Ieri mattina alle 5.10, come quasi tutti gli italiani, dormivo. Qualcuno invece usciva dalla Stazione Centrale di Milano con il primo Frecciarossa per Roma: e poi via, fino a Salerno. Per caso, a motivo dell’ora, il treno era quasi vuoto. Un passeggero sulla prima carrozza, due nella seconda e uno nella terza: una fortuna, visto che di lì a pochi minuti all’altezza di Lodi il treno lanciato a 300 km/h sarebbe letteralmente “volato” fuori dalla sua sede. La tragedia, che per i 31 feriti sarà ricordata solo per una gamba rotta, qualche ammaccatura e un enorme spavento, è costata la vita ai due macchinisti.
Loro si erano alzati molto prima delle 5.00, perché far decollare un Frecciarossa richiede le procedure di un’astronave, non dei treni di una volta.
Mentre tutta l’Italia dormiva, Giuseppe Cicciù, di 51 anni, di Reggio Calabria, e Mario Di Cuonzo, di 59, di Capua, cominciavano a lavorare. Il primo era un immigrato legatissimo alla sua città e alla mamma, che andava a trovare appena poteva; Mario Di Cuonzo, d’altra parte, era un Ferroviere con la “F” maiuscola, una grande professionista appassionato del suo lavoro, che aveva fatto parte della prima squadra reclutata per guidare i Frecciarossa: abitava a Pioltello, alle porte di Milano, dove due anni fa, lo ricorderemo, era deragliato un treno regionale provocando tre morti.
Uomini comuni che erano persone per bene. Lavoratori onesti, padri e mariti sensibili che ci parlano dell’Italia che non urla, quella delle tradizioni, degli affetti, della migrazione dal Sud al Nord del paese. Del lavoro d’altri tempi. Quella che, invisibile, va su e giù per la nostra patria.
Cicciù era fiero di essere macchinista. Lo dice il suo profilo Facebook dove appare in diverse foto con la divisa, si spende contro la violenza sulle donne e partecipa ad una campagna contro i tumori all’insegna dello slogan: “la prevenzione è da sempre l’arma migliore!”.
Tra i feriti, qualcuno ha pregato e si è aggrappato a chi gli stava accanto. Era con un amico, e al momento dell’impatto, racconta, “ci siamo stretti forte la mano per evitare di cadere. Il vagone si è ribaltato e noi, in attesa dei soccorsi, siamo usciti attraverso un buco per metterci in salvo. Per un quarto d’ora, purtroppo, siamo rimasti bloccati a bordo. Credevo di essere morto. Sono musulmano, ho chiuso gli occhi e ho pregato”.
Mentre io dormivo, la tragedia avveniva. Due macchinisti morivano e trentuno persone rimanevano ferite. Io mi svegliavo, pregavo, dicevo Messa e, all’ora di colazione, lo smartphone mi raccontava che un Frecciarossa si era davvero trasformato in un’astronave senza le ali.
Quante volte ho preso quel treno volando a 300 all’ora dalle parti di Lodi?
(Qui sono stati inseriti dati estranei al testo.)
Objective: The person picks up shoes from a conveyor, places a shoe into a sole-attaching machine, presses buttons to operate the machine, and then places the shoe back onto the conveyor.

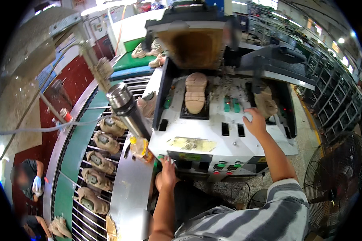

E quante volte avevo sentito il brivido di non essere poi così diverso da Icaro che va con le sue ali di cera troppo vicino al sole?
Poi leggo di quel ragazzo musulmano. Un amico a cui stringersi forte e una preghiera. Perché è così difficile ricordarsene quando le tragedie non ci sono, quando ci sarebbe solo da guardarsi negli occhi e riconoscere l’umano che c’è negli altri e il divino che è sopra di noi?